§ EXERCISE PROMPT
For the material below, return exactly the lines starting at the one holding "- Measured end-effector" and ending at the one holding "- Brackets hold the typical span", counting both as part of the range.

§ GIVEN INFORMATION
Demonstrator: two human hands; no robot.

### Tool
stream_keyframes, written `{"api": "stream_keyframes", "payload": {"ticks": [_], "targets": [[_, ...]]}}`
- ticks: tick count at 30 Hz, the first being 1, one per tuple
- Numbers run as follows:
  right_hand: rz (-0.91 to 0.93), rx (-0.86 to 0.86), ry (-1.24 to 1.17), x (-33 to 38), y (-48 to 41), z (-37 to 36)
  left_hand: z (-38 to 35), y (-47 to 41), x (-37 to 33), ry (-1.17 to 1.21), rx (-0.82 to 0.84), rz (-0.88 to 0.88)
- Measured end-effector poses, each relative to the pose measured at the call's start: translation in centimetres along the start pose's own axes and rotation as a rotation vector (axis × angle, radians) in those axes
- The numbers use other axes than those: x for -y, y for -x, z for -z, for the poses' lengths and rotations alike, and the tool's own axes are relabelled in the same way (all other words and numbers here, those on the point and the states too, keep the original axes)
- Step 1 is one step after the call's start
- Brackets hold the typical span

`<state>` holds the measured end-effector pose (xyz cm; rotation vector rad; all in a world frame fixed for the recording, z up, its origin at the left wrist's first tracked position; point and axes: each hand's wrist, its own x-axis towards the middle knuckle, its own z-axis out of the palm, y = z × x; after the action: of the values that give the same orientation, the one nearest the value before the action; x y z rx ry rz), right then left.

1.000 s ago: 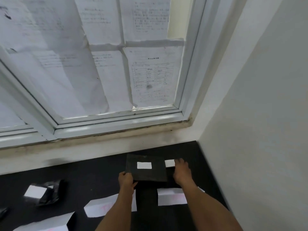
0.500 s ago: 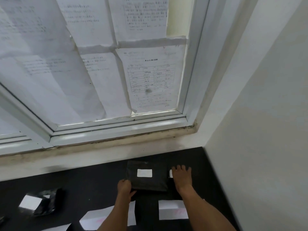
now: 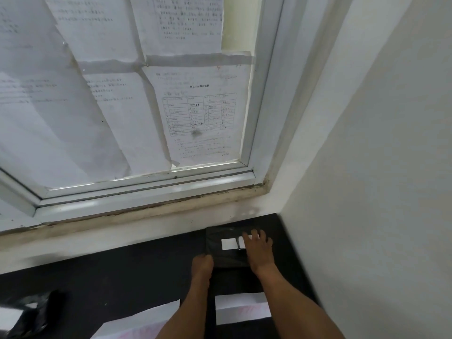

§ REPLY
- Measured end-effector poses, each relative to the pose measured at the call's start: translation in centimetres along the start pose's own axes and rotation as a rotation vector (axis × angle, radians) in those axes
- The numbers use other axes than those: x for -y, y for -x, z for -z, for the poses' lengths and rotations alike, and the tool's own axes are relabelled in the same way (all other words and numbers here, those on the point and the states too, keep the original axes)
- Step 1 is one step after the call's start
- Brackets hold the typical span

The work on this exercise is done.